The reason that so much bad VB6 code was written was not because VB6 was RAD, but because it was easy. In fact, VB6 made writing software so easy that anyone could be a programmer, and so everyone was. Doctors, Lawyers, Bankers, Hobbyists, Kids -- everyone was writing VB6 code with little or no training.

Now, I don't know about you, but I still have copies of a few of the programs I wrote when I was just starting out, before I'd actually gone to school to learn a thing or two about software development. There was some BASIC, some Pascal, and looking at it now, it's all pretty ugly.

So let's get real. Bad programmers write bad code. Good programmers write good code. RAD lets bad programmers write bad code faster. RAD does NOT cause good programmers to suddenly start writing bad code. RAD tools can make a good programmer more productive, because they speed up the coding process without compromising the level of quality that a good programmer is going to achieve.

Petzold's essay meanders a bit, but ultimately cuts a little deeper than "R.A.D. is B.A.D.":

Life without Visual Studio is unimaginable, and yet, no less than PowerPoint, Visual Studio causes us to do our jobs in various predefined ways, and I, for one, would be much happier if Visual Studio did much less than what it does. Certain features in Visual Studio are supposed to make us more productive, and yet for me, they seem to denigrate and degrade the programming experience.

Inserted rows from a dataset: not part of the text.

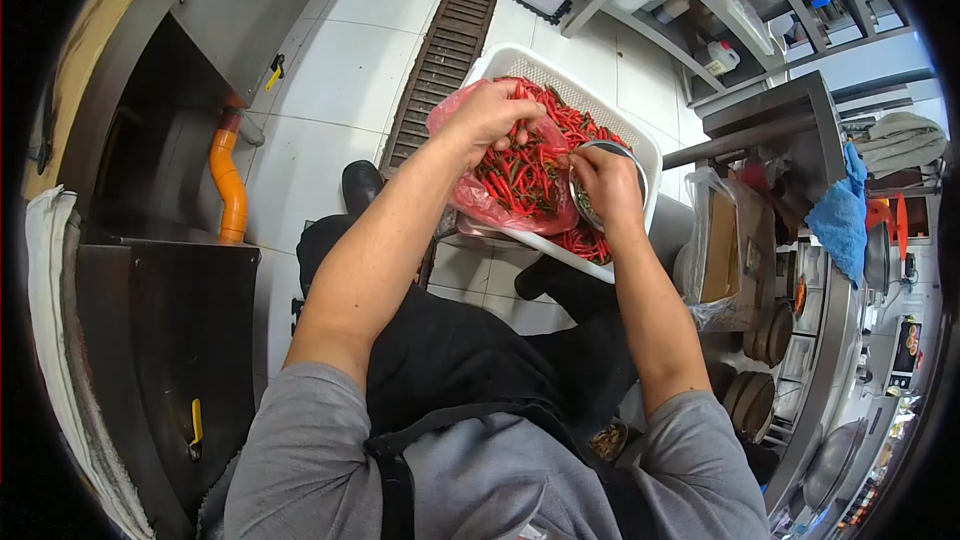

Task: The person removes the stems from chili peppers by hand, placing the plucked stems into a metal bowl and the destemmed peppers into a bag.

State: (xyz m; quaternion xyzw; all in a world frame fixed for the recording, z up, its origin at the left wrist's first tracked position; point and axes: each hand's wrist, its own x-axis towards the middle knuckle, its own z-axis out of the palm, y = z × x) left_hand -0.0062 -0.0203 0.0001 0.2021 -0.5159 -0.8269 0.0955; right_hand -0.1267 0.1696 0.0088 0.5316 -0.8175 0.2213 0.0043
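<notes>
Head view: slim red chillies with green stems [518, 178] fill the white plastic basket [654, 152], upper centre. Your left hand [490, 122] curls above them, your right hand [608, 183] at the round metal bowl [581, 202]; whether either grip pinches anything, I cannot tell.

Red chili peppers [512, 187], slender, glossy, many with green stems, heaped loose at mixed angles. Part of heap in an opened, crumpled, translucent red plastic bag [490, 208]; rest lies directly in a white perforated plastic basket [652, 152]. Round metal bowl [622, 147] inside basket, at right side; contents partly hidden.
</notes>
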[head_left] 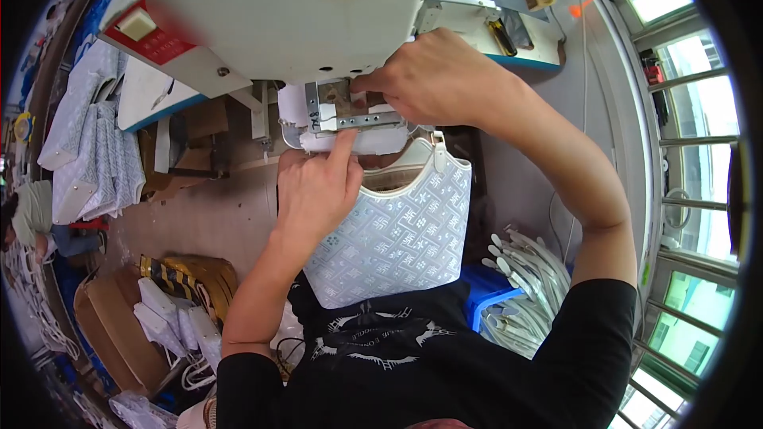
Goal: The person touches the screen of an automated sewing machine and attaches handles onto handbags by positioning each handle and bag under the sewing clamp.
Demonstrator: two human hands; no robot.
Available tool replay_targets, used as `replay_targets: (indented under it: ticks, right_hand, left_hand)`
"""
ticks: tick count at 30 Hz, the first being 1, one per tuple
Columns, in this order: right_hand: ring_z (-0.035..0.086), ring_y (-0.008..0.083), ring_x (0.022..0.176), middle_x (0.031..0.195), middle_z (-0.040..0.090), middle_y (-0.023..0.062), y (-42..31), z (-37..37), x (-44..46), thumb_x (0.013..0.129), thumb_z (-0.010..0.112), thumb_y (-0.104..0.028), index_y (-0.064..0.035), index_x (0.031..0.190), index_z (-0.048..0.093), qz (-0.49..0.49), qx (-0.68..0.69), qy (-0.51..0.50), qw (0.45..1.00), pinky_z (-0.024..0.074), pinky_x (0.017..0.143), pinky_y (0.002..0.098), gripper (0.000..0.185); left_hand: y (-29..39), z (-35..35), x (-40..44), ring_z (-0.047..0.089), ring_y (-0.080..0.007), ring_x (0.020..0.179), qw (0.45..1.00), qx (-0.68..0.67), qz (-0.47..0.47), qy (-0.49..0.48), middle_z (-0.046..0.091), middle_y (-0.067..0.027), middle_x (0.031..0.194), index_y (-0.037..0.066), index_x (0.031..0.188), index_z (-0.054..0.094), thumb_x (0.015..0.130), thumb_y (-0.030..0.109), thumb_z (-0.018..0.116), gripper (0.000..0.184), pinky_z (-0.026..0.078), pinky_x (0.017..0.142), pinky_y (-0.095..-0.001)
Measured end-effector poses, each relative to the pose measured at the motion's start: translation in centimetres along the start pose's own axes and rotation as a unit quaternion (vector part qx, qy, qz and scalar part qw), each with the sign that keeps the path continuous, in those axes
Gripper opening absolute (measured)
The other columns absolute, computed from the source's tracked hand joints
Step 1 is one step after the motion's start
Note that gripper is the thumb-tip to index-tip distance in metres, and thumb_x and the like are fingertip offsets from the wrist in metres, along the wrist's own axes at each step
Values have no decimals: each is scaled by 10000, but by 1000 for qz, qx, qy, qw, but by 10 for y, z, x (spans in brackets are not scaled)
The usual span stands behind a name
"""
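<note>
A patterned pale grey handbag (pixel 393 238) with white trim hangs below the sewing machine head (pixel 278 16), its opening facing up. Under the head, an L-shaped metal clamp frame (pixel 366 121) lies over a white piece (pixel 381 141). My left hand (pixel 314 191) has its index finger stretched out, the tip touching the white piece at the frame's lower edge; its other fingers are curled. From the right, my right hand (pixel 437 75) reaches under the head, fingertips bent together at the frame's inner side. Whatever those fingers pinch is hidden.
Stacked patterned bag pieces (pixel 95 135) lie at the left. A cardboard box (pixel 119 326) with white pieces stands lower left. Bundled white straps (pixel 524 294) are beside a blue stool (pixel 485 294) at the right. A yellow-handled screwdriver (pixel 502 36) rests on the machine table (pixel 469 36).
</note>
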State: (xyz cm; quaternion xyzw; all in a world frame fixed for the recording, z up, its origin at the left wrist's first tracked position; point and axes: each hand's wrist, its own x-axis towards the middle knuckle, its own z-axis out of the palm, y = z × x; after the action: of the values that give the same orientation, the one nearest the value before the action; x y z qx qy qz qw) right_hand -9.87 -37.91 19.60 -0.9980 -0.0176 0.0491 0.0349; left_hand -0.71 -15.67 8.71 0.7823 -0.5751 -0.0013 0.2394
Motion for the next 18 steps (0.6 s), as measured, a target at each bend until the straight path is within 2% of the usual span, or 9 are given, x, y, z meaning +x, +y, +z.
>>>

Petzold argues that the cognitive model that Visual Studio forces on the developer is fundamentally flawed. This is essentially the same argument presented in Edward Tufte's 2003 essay, The Cognitive Style of PowerPoint.* Petzold goes on to illustrate with intellisense, which he has a love/hate relationship with:

But the implication here is staggering. To get IntelliSense to work right, not only must you code in a bottom-up structure, but within each method or property, you must also write you code linearly from beginning to end -- just as if you were using that old DOS line editor, EDLIN. You must define all variables before you use them. No more skipping around in your code. It's not that IntelliSense is teaching us to program like a machine; it's just that IntelliSense would be much happier if we did.

And then there's the issue of code generation:

Even if Visual Studio generated immaculate code, there would still be a problem. As Visual Studio is generating code, it is also erecting walls between that code and the programmer. Visual Studio is implying that this is the only way you can write a modern Windows or web program because there are certain aspects of modern programming that only it knows about. And Visual Studio adds to this impression by including boilerplate code that contains stuff that has never really been adequately discussed in the tutorials or documentation that Microsoft provides.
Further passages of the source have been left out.